Action item: From the first line to the last, write out the data below exactly.

Supplied data:
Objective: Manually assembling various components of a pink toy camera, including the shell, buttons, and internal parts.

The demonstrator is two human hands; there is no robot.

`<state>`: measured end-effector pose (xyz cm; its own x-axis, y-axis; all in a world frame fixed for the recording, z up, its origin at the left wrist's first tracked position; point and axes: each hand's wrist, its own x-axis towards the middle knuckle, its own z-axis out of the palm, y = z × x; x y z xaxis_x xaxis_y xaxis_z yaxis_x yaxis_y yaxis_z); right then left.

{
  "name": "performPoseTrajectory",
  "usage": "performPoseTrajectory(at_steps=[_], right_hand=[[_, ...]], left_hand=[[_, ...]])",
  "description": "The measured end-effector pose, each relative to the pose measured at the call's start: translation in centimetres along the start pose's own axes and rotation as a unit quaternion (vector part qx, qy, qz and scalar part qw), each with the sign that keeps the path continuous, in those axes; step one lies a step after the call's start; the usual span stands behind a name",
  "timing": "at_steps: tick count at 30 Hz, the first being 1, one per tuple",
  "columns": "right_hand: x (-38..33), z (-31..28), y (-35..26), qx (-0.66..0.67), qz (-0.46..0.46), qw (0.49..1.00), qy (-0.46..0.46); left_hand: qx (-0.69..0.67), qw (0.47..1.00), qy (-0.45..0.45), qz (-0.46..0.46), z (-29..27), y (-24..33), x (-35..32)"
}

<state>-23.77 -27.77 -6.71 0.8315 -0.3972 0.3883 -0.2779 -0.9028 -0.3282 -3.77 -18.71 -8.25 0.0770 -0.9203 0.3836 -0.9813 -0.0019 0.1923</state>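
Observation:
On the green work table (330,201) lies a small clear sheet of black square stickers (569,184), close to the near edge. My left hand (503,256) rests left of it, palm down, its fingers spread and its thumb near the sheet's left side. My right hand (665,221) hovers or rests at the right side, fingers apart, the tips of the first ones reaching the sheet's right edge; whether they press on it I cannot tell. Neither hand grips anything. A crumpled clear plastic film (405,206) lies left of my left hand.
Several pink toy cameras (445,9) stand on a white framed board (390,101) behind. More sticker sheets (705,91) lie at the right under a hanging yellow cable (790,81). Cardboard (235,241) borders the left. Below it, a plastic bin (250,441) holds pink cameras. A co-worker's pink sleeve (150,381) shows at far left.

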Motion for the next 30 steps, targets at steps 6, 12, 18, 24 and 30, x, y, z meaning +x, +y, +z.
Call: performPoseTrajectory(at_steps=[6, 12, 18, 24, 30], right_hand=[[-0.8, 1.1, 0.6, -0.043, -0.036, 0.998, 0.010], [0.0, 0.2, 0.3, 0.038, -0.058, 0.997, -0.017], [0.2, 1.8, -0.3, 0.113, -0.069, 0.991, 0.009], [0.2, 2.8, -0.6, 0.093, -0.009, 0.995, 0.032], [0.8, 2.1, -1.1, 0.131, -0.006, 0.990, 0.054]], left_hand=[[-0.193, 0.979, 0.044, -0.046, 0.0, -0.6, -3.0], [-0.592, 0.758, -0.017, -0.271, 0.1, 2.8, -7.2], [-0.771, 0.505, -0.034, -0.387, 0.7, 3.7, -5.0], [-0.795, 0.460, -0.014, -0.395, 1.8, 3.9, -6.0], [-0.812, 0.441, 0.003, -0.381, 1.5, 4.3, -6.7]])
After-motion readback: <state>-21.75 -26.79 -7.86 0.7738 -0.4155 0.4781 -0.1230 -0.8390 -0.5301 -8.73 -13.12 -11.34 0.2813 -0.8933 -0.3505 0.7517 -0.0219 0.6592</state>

Response to this task:
Objective: Manually assembling various components of a pink toy camera, including the shell, buttons, and internal parts.

The demonstrator is two human hands; there is no robot.

`<state>`: measured end-effector pose (xyz cm; its own x-axis, y-axis; all in a world frame fixed for the recording, z up, its origin at the left wrist's first tracked position; point and axes: each hand's wrist, its own x-axis towards the middle knuckle, its own z-axis out of the palm, y = z × x; x y z xaxis_x xaxis_y xaxis_z yaxis_x yaxis_y yaxis_z); right then left.

{
  "name": "performPoseTrajectory",
  "usage": "performPoseTrajectory(at_steps=[_], right_hand=[[_, ...]], left_hand=[[_, ...]])",
  "description": "The measured end-effector pose, each relative to the pose measured at the call's start: translation in centimetres along the start pose's own axes and rotation as a unit quaternion (vector part qx, qy, qz and scalar part qw), each with the sign that keeps the path continuous, in those axes; step one lies a step after the call's start; the usual span stands behind a name",
  "timing": "at_steps: tick count at 30 Hz, the first being 1, one per tuple",
  "columns": "right_hand: x (-38..33), z (-31..28), y (-35..26), qx (-0.66..0.67), qz (-0.46..0.46), qw (0.49..1.00), qy (-0.46..0.46); left_hand: qx (-0.69..0.67), qw (0.47..1.00), qy (-0.45..0.45), qz (-0.46..0.46), z (-29..27), y (-24..33), x (-35..32)"
}

<state>-23.77 -27.77 -6.71 0.8315 -0.3972 0.3883 -0.2779 -0.9028 -0.3282 -3.77 -18.71 -8.25 0.0770 -0.9203 0.3836 -0.9813 -0.0019 0.1923</state>
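Observation:
On the green work table (330,201) lies a small clear sheet of black square stickers (569,184), close to the near edge. My left hand (503,256) rests left of it, palm down, its fingers spread and its thumb near the sheet's left side. My right hand (665,221) hovers or rests at the right side, fingers apart, the tips of the first ones reaching the sheet's right edge; whether they press on it I cannot tell. Neither hand grips anything. A crumpled clear plastic film (405,206) lies left of my left hand.
Several pink toy cameras (445,9) stand on a white framed board (390,101) behind. More sticker sheets (705,91) lie at the right under a hanging yellow cable (790,81). Cardboard (235,241) borders the left. Below it, a plastic bin (250,441) holds pink cameras. A co-worker's pink sleeve (150,381) shows at far left.
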
Motion for the next 30 steps, targets at steps 6, 12, 18, 24 and 30, x, y, z meaning +x, +y, +z.
Call: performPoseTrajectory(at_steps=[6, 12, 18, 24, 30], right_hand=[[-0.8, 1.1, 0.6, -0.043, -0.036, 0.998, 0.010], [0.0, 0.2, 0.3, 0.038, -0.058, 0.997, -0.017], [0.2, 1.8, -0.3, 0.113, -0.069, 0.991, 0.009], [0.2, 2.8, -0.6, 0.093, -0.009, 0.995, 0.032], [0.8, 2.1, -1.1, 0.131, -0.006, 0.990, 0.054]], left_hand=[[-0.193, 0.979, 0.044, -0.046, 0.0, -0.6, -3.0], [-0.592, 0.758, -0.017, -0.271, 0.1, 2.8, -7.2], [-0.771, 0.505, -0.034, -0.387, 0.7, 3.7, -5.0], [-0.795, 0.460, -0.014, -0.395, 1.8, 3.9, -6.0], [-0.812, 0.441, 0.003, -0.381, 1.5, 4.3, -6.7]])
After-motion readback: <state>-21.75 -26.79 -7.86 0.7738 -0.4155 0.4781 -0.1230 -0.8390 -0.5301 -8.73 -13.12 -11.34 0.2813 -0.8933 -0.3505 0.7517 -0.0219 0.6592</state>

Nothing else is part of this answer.